About this task | Copy out, word for word, the lines from the start of the data below through the line containing "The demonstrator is", and no others.

Available data |
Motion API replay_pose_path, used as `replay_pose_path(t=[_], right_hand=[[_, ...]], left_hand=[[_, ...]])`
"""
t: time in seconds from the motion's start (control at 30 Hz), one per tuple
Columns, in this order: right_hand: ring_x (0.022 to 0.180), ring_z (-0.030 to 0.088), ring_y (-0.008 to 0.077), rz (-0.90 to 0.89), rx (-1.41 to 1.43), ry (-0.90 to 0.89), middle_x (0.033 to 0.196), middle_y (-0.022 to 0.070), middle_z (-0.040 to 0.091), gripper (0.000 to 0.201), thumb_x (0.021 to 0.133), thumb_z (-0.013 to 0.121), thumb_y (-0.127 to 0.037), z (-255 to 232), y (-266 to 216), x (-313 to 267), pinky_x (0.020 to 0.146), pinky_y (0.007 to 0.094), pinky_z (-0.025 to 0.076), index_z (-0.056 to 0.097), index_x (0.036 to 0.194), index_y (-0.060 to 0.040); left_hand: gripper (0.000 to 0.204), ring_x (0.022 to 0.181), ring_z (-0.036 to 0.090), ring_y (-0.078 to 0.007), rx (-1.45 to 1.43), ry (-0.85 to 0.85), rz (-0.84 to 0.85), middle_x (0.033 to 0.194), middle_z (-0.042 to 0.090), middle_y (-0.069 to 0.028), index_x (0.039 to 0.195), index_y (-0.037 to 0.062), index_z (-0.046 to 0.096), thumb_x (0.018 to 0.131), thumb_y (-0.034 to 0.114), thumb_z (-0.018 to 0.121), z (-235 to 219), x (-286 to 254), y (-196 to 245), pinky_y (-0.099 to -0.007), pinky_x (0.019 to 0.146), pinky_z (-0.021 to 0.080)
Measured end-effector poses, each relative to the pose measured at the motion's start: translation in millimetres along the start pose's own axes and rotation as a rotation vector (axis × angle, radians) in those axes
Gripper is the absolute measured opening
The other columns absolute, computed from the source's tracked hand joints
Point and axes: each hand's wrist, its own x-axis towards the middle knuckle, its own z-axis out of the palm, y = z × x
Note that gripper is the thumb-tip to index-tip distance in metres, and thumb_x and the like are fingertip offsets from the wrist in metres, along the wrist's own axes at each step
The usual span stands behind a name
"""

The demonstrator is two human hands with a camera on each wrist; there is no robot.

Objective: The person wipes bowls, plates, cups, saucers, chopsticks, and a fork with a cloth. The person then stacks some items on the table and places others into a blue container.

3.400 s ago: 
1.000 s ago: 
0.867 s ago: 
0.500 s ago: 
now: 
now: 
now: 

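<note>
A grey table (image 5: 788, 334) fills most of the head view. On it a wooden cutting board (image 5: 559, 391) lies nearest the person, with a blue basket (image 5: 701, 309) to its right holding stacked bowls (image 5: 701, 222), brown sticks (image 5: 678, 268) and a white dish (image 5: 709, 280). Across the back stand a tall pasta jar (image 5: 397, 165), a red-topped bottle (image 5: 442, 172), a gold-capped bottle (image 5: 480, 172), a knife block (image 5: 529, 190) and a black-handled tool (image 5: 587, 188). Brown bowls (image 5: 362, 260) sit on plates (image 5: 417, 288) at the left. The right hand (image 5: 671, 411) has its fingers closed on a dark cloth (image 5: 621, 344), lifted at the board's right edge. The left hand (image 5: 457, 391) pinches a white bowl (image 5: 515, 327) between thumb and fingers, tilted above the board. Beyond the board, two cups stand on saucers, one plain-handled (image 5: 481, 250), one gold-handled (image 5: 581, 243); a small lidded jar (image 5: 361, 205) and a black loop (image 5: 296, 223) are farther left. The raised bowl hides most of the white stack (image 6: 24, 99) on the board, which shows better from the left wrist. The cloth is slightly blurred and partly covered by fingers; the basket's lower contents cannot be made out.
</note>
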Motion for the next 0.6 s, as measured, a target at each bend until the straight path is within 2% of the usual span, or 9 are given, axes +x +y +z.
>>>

Answer below |
Motion API replay_pose_path, used as `replay_pose_path(t=[_], right_hand=[[_, ...]], left_hand=[[_, ...]])`
"""
t: time in seconds from the motion's start (control at 30 Hz), one per tuple
Columns, in this order: right_hand: ring_x (0.022 to 0.180), ring_z (-0.030 to 0.088), ring_y (-0.008 to 0.077), rz (-0.90 to 0.89), rx (-1.41 to 1.43), ry (-0.90 to 0.89), middle_x (0.033 to 0.196), middle_y (-0.022 to 0.070), middle_z (-0.040 to 0.091), gripper (0.000 to 0.201), thumb_x (0.021 to 0.133), thumb_z (-0.013 to 0.121), thumb_y (-0.127 to 0.037), z (-255 to 232), y (-266 to 216), x (-313 to 267), pinky_x (0.020 to 0.146), pinky_y (0.007 to 0.094), pinky_z (-0.025 to 0.076), index_z (-0.056 to 0.097), index_x (0.036 to 0.194), index_y (-0.060 to 0.040); left_hand: gripper (0.000 to 0.204), ring_x (0.022 to 0.181), ring_z (-0.036 to 0.090), ring_y (-0.078 to 0.007), rx (-1.45 to 1.43), ry (-0.85 to 0.85), rz (-0.84 to 0.85), middle_x (0.033 to 0.194), middle_z (-0.042 to 0.090), middle_y (-0.069 to 0.028), index_x (0.039 to 0.195), index_y (-0.037 to 0.062), index_z (-0.046 to 0.096), thumb_x (0.018 to 0.131), thumb_y (-0.034 to 0.114), thumb_z (-0.018 to 0.121), z (-235 to 219), x (-286 to 254), y (-196 to 245), pinky_y (-0.099 to -0.007), pinky_x (0.019 to 0.146), pinky_z (-0.021 to 0.080)
Measured end-effector poses, each relative to the pose measured at the motion's start: translation in millimetres along the start pose's own axes and rotation as a rotation vector (axis × angle, radians) in those axes
Gripper is the absolute measured opening
The other columns absolute, computed from the source's tracked hand joints
Point and axes: each hand's wrist, its own x-axis towards the middle knuckle, its own z-axis out of the palm, y = z × x
Note that gripper is the thumb-tip to index-tip distance in metres, and thumb_x and the like are fingertip offsets from the wrist in metres, along the wrist's own axes at each step
The usual span stands behind a name
"""

The demonstrator is two human hands with a camera on each wrist; there is no robot.

The exercise requires no additional output.